Earl Sandy Graham

Personal information
- Born: 1911 Los Angeles, California
- Died: September 22, 1927 (aged 16) Winnipeg, Manitoba, Canada
- Occupation: jockey

Horse racing career
- Sport: Horse racing

= Earl Graham =

American jockey

Earl "Sandy" Graham (1911 – September 22, 1927) was an American jockey in Thoroughbred horse racing who died as a result of a racing accident.

Born in Los Angeles, California, Graham rode in pre-1940 when jockeys had no union representation and at a time when they were the contracted legal property of a racing stable owner who bore no responsibility for their job safety. Riding horses at their fastest speed possible was dangerous work and technology at the time meant a jockey's only protection from a head injury in a racing accident was a cardboard skullcap without a chin strap to secure it in place.

In the autumn of 1927, Graham was competing at the Polo Park Racetrack in Winnipeg, Manitoba, Canada. On September 1, he was running ahead of the field aboard a colt named Vesper Lad when the horse stumbled and threw him to the ground. Trampled by other oncoming horses, Graham's back was broken and his chest was crushed. With no ambulance service available, he lay on the track until several jockeys carried him to the tack room. Stablemate and close friend Tommy Luther pleaded with racetrack officials to take Graham to a hospital but to no avail. His fellow jockeys could not help, as they were under contract to race and were afraid of the consequences if they left the track to get him medical attention. According to a February 24, 2001 Thoroughbred Times recount of the event, Luther begged officials to take the stricken boy to a hospital, but no one would. The riders could not do it themselves, as each was obligated to ride in upcoming races, and to leave the jockey's room would probably have cost them their livelihoods. Desperate to do something to aide his injured friend, Tommy Luther took up a collection to pay for a taxi. However, at a time when most jockeys did not receive a share of the race purse, they did not have enough money among them to pay the cab fare. All afternoon Luther stayed with his suffering friend, unable to do anything more than drip water into his parched mouth. At the end of the day's racecard, someone finally offered to drive Graham to the hospital but by then it made little difference and he died ten days later.

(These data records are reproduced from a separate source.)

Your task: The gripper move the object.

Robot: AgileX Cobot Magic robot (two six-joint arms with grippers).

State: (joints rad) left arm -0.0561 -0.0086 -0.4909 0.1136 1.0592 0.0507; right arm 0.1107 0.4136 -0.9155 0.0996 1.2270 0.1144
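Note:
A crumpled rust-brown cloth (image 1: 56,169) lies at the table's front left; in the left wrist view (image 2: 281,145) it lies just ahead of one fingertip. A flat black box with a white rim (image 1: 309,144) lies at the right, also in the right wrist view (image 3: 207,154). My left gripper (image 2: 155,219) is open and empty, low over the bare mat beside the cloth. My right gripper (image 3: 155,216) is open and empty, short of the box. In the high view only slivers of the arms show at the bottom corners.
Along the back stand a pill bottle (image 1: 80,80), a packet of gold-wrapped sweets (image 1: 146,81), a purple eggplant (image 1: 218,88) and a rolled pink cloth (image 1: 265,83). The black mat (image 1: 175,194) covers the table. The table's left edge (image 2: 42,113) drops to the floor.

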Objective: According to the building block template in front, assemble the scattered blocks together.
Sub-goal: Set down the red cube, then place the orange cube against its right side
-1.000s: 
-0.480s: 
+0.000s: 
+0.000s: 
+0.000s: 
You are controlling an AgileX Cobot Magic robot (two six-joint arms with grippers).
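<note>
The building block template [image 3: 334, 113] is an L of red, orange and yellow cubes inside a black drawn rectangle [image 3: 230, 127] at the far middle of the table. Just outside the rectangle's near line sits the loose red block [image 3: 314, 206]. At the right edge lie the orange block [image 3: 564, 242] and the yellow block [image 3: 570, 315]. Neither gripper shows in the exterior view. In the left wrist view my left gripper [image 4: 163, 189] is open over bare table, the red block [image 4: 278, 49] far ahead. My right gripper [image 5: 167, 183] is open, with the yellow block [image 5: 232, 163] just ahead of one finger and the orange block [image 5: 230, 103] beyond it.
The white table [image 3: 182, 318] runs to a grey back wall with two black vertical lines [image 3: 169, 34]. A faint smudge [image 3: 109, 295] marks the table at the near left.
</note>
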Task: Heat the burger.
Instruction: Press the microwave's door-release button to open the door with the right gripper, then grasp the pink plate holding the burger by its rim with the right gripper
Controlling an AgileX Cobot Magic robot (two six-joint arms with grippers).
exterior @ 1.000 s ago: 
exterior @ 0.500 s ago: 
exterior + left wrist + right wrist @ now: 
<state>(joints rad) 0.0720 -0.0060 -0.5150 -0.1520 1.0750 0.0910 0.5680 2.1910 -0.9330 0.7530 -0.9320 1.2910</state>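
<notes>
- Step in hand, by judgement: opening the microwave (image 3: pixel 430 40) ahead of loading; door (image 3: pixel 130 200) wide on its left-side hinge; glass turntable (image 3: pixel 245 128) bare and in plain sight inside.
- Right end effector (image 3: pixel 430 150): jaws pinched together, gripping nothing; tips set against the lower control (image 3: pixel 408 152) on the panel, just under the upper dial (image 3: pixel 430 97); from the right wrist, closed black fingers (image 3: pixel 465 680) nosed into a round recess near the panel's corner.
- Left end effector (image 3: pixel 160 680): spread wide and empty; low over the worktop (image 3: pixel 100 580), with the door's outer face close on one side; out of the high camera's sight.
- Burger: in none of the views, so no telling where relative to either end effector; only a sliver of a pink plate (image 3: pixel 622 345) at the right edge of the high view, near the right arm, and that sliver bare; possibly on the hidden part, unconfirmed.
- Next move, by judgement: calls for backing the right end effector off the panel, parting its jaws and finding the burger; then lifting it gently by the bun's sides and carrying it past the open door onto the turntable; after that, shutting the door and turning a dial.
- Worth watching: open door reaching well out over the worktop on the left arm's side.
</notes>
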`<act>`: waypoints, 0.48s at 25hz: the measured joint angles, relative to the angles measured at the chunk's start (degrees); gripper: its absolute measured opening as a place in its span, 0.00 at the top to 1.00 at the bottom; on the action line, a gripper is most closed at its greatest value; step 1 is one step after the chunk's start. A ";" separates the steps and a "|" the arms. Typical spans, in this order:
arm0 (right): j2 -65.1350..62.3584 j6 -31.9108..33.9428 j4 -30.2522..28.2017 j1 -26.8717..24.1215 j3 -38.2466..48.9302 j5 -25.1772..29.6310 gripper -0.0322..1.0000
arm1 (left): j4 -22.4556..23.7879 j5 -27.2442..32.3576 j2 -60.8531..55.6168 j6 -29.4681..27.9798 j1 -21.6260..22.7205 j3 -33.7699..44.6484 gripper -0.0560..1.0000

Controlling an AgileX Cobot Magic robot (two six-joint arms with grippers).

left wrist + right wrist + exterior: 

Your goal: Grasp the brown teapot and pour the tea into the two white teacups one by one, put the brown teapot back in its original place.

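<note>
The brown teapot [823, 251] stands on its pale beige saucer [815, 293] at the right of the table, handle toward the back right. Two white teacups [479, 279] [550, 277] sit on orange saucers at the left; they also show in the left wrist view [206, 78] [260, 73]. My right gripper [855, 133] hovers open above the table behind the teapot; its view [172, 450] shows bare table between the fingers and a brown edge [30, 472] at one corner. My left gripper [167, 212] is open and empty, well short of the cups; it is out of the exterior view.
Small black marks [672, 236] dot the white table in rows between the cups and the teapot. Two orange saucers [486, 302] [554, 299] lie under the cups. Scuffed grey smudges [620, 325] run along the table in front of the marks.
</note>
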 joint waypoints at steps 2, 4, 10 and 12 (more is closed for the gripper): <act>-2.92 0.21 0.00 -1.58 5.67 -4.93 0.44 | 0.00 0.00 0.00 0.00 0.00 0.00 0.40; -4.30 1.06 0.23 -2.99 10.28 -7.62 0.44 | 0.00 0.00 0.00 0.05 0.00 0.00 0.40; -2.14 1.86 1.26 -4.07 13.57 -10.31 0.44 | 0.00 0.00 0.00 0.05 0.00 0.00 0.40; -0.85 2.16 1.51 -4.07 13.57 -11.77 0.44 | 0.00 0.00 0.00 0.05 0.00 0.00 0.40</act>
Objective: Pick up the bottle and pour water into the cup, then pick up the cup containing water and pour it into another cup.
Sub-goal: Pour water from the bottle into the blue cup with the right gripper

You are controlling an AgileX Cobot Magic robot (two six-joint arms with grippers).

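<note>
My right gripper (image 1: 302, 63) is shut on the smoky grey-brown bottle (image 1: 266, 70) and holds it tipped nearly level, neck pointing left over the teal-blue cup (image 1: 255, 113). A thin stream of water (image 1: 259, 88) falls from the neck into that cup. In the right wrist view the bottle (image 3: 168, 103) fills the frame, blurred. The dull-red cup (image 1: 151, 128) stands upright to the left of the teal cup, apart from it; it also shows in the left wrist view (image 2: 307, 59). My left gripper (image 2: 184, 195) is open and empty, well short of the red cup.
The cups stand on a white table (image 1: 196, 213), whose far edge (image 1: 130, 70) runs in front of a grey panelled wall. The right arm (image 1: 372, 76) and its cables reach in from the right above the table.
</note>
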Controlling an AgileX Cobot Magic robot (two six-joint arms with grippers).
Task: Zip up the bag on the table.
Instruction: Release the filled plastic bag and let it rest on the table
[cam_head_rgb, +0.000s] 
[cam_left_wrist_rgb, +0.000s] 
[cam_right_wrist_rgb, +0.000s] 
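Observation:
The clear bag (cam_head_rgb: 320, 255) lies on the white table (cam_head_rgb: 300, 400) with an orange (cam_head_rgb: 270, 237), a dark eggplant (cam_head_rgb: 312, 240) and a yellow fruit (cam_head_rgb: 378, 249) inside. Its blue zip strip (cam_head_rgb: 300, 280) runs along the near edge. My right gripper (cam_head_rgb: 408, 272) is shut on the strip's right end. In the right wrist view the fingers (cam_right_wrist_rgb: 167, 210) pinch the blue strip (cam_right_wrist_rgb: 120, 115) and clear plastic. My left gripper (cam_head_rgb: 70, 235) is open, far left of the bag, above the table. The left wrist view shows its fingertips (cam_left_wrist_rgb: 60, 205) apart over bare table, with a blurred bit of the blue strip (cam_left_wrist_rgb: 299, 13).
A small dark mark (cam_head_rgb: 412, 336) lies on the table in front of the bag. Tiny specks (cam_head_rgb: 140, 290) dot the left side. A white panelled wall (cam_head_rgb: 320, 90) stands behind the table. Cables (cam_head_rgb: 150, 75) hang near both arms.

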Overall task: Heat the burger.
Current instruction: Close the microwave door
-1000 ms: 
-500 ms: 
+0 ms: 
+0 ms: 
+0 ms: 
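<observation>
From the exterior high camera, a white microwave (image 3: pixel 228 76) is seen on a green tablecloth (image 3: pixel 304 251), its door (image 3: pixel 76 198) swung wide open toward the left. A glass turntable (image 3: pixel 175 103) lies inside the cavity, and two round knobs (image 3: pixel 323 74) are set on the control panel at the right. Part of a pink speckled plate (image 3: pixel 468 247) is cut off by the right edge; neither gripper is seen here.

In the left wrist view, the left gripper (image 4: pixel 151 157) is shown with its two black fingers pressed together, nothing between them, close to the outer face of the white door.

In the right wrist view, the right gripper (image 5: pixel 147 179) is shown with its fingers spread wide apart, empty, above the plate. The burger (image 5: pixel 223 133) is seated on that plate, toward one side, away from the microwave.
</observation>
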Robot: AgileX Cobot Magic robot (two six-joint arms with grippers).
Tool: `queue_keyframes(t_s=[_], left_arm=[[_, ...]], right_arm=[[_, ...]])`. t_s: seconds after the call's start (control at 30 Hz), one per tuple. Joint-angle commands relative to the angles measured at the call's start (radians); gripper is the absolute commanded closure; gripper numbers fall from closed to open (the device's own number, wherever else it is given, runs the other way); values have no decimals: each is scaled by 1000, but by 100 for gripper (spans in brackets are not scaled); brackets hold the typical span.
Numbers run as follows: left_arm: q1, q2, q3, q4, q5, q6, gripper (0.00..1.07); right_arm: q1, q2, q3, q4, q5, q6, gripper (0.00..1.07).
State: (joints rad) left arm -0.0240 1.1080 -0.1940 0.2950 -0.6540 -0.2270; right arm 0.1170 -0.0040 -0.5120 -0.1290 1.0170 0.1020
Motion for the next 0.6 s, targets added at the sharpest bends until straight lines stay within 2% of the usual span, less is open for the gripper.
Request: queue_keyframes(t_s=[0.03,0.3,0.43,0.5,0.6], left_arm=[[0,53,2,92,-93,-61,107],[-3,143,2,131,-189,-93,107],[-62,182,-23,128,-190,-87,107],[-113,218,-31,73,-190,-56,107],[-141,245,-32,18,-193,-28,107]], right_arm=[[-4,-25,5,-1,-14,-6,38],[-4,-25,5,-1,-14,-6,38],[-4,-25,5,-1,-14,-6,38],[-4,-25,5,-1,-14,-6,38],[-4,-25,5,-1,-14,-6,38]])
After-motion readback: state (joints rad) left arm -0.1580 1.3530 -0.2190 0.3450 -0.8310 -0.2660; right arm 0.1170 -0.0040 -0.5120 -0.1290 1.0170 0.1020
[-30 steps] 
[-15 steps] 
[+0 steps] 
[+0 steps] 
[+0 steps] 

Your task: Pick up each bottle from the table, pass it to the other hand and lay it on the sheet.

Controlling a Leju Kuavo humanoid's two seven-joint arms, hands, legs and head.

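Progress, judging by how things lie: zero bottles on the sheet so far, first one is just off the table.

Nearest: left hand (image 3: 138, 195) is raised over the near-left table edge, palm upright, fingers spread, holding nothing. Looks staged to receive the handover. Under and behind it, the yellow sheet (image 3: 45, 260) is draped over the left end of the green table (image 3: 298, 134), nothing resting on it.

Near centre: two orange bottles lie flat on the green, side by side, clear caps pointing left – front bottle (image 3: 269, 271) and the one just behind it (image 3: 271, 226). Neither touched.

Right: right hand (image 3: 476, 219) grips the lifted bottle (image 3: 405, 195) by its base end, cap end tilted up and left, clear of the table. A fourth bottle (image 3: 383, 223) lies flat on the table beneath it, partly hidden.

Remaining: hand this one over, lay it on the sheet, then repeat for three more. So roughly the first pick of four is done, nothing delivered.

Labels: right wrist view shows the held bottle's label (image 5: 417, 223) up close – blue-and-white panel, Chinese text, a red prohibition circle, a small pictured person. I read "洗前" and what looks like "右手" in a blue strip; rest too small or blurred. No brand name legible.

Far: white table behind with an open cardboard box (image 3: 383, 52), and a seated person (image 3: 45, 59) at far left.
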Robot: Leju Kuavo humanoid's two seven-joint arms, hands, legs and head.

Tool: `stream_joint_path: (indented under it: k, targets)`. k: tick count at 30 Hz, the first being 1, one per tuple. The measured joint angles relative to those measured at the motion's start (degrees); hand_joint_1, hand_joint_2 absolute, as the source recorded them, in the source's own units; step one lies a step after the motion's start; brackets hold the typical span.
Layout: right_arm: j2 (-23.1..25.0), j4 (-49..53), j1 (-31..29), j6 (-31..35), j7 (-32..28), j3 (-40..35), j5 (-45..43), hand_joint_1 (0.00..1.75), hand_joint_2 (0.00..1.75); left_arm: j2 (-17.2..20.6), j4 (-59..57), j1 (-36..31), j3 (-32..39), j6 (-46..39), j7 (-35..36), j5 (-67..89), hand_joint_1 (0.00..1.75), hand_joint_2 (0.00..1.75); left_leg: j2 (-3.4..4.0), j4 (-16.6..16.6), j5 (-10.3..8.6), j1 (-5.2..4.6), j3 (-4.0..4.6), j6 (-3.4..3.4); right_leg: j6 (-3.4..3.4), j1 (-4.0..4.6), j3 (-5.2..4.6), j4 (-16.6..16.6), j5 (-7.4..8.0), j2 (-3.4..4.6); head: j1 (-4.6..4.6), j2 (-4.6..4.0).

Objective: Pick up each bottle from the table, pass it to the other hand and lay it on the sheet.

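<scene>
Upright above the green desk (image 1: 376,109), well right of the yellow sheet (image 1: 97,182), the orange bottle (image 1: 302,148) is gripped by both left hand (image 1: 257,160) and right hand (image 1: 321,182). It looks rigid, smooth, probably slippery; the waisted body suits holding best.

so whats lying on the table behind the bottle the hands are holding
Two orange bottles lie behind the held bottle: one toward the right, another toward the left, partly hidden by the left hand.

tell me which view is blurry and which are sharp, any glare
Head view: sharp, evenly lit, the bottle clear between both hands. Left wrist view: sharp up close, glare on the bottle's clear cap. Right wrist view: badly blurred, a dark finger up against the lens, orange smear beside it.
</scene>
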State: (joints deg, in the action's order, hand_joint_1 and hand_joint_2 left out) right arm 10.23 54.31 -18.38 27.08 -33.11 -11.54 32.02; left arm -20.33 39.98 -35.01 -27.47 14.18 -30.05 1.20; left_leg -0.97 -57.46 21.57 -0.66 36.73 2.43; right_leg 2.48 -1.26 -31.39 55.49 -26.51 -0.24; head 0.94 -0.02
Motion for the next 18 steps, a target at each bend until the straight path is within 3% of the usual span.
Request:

The sixteen-year-old Graham had no savings and there was no life insurance provided by either his employer or the race track. His impoverished family could not afford to have his remains returned home to Los Angeles, and as such he was buried in an unmarked pauper's grave in the Brookside Cemetery in Winnipeg. Graham's story was told by author Laura Hillenbrand in her 2001 number one bestselling book, Seabiscuit: An American Legend (pp. 69–70). The publicity Graham's death received as a consequence of the book's popularity, and the ensuing success of the 2003 film Seabiscuit resulted in a new headstone being erected at his grave. The bottom of the stone reads: "Remembered By His Fellow Jockeys". Slaid Cleaves also brought to life the story in a song "Quick as Dreams" on his 2004 album Wishbone.